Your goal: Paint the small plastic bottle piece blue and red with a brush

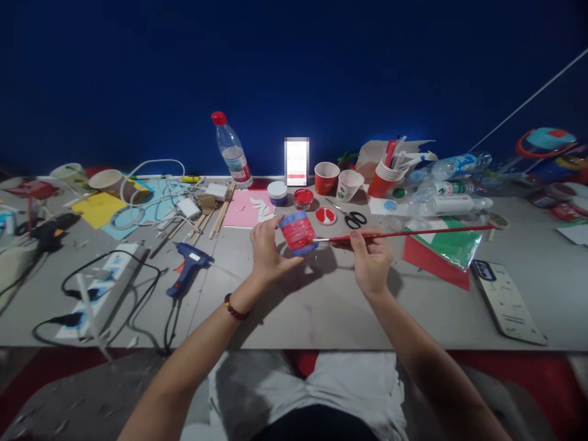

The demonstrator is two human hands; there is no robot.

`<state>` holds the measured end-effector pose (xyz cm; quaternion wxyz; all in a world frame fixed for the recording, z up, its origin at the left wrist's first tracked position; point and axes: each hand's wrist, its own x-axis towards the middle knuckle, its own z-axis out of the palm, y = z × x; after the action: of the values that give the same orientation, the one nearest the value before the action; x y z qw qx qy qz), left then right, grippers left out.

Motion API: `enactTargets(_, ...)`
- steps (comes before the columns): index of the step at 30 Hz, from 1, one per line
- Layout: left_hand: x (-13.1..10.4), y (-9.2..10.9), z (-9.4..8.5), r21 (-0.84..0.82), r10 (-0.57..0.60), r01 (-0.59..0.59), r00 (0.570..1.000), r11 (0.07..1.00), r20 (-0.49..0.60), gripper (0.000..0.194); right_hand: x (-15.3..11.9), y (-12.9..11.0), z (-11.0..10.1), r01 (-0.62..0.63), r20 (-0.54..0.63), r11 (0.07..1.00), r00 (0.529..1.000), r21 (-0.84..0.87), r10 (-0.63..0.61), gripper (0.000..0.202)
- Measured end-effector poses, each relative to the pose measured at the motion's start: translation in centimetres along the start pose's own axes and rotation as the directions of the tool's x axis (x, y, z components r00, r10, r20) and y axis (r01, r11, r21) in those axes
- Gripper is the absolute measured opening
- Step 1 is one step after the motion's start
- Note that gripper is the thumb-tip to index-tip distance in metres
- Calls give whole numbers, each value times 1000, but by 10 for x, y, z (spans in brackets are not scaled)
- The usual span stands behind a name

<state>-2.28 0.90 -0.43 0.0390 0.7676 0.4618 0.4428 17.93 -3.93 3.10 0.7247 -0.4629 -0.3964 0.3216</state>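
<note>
My left hand (270, 246) grips a small barrel-shaped craft piece (297, 233), red in the middle with blue ends, tilted above the table. In my right hand (371, 260) is a long red paintbrush (427, 232), held like a pen. Its tip touches the right side of the red surface. Behind the piece stand an open jar of red paint (303, 198) and a blue paint jar with a white lid (277, 193). A red-smeared lid (326, 215) lies beside black-handled scissors (354, 218).
To the left are a blue glue gun (189, 264), a power strip (103, 288) and tangled cables. A water bottle (233, 153) and paper cups (326, 177) line the wall. On the right lie plastic bottles (452, 187), a green packet (448, 242) and a phone (508, 301).
</note>
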Motion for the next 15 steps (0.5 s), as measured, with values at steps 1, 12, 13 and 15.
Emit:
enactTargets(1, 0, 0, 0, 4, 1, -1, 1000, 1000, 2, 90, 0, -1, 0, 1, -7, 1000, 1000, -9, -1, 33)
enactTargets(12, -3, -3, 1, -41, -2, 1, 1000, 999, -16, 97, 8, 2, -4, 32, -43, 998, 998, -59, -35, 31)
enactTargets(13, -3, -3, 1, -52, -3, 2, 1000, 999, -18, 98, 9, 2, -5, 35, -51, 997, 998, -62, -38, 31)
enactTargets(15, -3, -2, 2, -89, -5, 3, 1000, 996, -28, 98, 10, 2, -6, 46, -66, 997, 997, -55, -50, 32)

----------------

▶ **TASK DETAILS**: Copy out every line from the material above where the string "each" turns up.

▶ **RESPONSE AREA**:
`<state>` holds the measured end-effector pose (xyz cm; quaternion wxyz; all in a world frame fixed for the recording, z up, its origin at the left wrist's first tracked position; point and axes: each hand's wrist, its own x-axis towards the middle knuckle, its own z-axis out of the palm, y = z × x; after the action: of the values that give the same orientation, the one nearest the value before the action; x y z qw qx qy qz), left then right, grippers left out.
- Measured end-effector poses, each relative to the pose measured at the motion's start: translation in centimetres along the start pose's own axes and rotation as the directions of the tool's x axis (x, y, z components r00, r10, r20) and y axis (r01, r11, r21) in those axes
- Calls give whole numbers, each value times 1000, but by 10 for x, y, z (spans in brackets are not scaled)

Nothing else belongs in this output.